● **EXERCISE DETAILS**
Every line below that has the string "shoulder" needs to be copied.
──────── TASK INPUTS
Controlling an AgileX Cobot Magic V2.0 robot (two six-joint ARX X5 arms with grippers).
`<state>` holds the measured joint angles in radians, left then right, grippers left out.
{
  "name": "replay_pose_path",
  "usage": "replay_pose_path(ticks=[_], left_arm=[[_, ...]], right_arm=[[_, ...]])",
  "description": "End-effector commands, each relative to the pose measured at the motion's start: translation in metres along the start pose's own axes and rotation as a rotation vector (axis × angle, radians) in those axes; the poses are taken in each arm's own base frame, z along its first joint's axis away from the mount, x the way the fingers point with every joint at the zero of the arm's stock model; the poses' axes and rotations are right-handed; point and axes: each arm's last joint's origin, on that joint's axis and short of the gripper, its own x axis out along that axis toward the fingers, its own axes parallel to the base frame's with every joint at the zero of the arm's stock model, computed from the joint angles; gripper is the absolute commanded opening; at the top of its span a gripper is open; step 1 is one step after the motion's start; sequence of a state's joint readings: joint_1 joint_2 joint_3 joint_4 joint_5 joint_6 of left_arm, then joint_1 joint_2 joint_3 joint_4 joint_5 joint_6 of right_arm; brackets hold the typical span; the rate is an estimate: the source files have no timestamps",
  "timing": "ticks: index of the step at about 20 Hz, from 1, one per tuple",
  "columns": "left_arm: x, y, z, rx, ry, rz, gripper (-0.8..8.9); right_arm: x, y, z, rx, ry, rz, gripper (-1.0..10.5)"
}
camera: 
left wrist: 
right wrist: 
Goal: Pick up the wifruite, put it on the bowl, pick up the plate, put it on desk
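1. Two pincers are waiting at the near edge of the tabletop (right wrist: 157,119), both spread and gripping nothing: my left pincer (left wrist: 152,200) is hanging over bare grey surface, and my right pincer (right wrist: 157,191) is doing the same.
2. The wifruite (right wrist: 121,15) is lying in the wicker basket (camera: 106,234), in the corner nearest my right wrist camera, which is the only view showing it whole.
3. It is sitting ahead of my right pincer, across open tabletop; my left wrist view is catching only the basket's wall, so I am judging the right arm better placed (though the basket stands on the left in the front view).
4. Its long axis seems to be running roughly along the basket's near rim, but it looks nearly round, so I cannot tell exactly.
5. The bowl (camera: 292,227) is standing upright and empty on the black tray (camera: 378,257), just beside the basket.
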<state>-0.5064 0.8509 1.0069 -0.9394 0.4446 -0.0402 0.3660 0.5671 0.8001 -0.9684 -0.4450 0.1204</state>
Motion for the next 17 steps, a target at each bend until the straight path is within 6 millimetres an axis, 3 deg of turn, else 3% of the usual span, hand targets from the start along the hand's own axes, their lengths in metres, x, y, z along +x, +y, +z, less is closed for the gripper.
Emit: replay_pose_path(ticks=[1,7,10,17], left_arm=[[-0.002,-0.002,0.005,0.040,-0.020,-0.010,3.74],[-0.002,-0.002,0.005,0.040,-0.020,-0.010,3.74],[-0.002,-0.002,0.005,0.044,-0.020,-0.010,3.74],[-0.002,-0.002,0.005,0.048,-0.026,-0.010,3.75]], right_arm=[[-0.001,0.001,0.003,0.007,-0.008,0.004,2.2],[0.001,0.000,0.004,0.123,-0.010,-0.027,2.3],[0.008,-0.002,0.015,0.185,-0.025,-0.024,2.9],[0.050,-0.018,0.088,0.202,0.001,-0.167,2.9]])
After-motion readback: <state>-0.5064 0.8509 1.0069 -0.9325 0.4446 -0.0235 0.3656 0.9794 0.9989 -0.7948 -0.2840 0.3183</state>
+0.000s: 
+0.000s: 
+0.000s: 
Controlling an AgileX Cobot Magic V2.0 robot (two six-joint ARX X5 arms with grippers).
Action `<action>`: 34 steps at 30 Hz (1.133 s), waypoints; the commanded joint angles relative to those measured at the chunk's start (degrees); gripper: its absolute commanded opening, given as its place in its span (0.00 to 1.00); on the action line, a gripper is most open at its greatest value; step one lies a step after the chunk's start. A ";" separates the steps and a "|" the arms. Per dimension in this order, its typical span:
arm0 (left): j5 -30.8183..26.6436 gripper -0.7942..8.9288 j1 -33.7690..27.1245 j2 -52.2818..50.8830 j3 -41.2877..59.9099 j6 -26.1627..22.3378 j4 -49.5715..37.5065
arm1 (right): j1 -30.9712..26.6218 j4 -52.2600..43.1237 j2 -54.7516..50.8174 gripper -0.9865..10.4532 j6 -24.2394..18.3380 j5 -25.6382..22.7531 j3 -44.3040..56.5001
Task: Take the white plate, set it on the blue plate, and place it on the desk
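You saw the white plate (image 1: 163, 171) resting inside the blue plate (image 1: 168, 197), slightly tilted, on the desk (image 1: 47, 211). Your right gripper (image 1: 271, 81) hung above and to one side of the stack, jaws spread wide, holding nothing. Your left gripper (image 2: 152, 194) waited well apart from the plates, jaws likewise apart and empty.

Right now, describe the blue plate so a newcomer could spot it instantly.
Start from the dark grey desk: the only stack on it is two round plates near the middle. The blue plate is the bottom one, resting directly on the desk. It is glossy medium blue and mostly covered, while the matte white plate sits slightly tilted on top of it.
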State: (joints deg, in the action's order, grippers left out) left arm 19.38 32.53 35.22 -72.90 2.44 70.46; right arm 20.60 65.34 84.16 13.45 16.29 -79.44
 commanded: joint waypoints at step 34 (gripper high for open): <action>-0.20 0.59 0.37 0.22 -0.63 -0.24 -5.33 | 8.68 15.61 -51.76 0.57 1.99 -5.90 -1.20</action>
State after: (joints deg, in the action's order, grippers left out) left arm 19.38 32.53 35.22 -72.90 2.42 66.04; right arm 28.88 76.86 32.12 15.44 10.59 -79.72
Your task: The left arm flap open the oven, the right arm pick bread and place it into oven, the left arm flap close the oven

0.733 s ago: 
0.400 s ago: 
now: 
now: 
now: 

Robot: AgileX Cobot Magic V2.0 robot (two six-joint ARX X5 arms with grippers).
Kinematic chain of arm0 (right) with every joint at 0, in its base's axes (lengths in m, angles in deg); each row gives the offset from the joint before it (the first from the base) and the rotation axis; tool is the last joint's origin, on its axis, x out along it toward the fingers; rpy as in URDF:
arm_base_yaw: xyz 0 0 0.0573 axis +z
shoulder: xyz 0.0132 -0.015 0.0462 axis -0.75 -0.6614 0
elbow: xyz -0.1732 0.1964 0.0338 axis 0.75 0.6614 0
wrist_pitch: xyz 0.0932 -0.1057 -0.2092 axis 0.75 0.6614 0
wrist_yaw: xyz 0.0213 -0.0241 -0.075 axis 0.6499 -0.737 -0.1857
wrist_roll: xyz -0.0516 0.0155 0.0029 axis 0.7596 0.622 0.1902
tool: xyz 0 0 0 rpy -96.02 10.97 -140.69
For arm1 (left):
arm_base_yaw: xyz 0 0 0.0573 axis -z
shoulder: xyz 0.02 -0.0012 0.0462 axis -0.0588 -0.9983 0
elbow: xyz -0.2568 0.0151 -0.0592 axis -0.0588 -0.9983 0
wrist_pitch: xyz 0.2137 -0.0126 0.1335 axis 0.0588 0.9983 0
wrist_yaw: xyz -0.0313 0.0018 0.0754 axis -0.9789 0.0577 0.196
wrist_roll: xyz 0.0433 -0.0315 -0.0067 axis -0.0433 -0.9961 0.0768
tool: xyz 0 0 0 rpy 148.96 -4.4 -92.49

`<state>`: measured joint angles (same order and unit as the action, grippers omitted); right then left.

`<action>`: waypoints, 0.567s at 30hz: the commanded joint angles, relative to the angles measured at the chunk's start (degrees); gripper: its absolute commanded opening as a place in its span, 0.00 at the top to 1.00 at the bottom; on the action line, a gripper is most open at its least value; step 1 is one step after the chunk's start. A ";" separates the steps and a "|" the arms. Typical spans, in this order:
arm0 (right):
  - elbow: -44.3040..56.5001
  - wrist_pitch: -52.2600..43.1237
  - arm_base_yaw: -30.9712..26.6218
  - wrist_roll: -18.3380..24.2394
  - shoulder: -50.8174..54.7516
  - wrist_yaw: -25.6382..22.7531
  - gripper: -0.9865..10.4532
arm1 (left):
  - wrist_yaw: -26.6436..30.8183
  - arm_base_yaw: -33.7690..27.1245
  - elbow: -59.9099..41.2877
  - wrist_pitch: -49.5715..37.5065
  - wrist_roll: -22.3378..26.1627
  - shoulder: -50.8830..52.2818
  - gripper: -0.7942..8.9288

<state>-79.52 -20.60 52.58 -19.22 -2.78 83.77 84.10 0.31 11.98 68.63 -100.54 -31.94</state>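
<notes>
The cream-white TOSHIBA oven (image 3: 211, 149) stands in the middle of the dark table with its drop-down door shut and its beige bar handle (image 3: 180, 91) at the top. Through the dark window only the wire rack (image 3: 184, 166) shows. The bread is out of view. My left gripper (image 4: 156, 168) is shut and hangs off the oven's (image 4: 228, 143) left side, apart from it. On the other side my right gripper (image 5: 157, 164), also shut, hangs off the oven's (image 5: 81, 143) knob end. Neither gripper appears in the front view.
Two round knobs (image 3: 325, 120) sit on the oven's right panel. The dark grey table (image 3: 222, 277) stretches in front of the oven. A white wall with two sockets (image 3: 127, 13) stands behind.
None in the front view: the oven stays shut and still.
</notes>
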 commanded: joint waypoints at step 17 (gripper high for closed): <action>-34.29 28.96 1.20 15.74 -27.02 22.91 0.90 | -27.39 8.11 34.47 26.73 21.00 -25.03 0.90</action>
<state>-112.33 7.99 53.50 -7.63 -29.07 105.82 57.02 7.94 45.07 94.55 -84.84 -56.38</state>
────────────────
● **SOLUTION TO THIS EXERCISE**
shoulder: xyz 0.0132 -0.015 0.0462 axis -0.75 -0.6614 0
shoulder: xyz 0.02 -0.0012 0.0462 axis -0.0588 -0.9983 0
  - shoulder: -50.8174..54.7516
  - shoulder: -50.8830..52.2818

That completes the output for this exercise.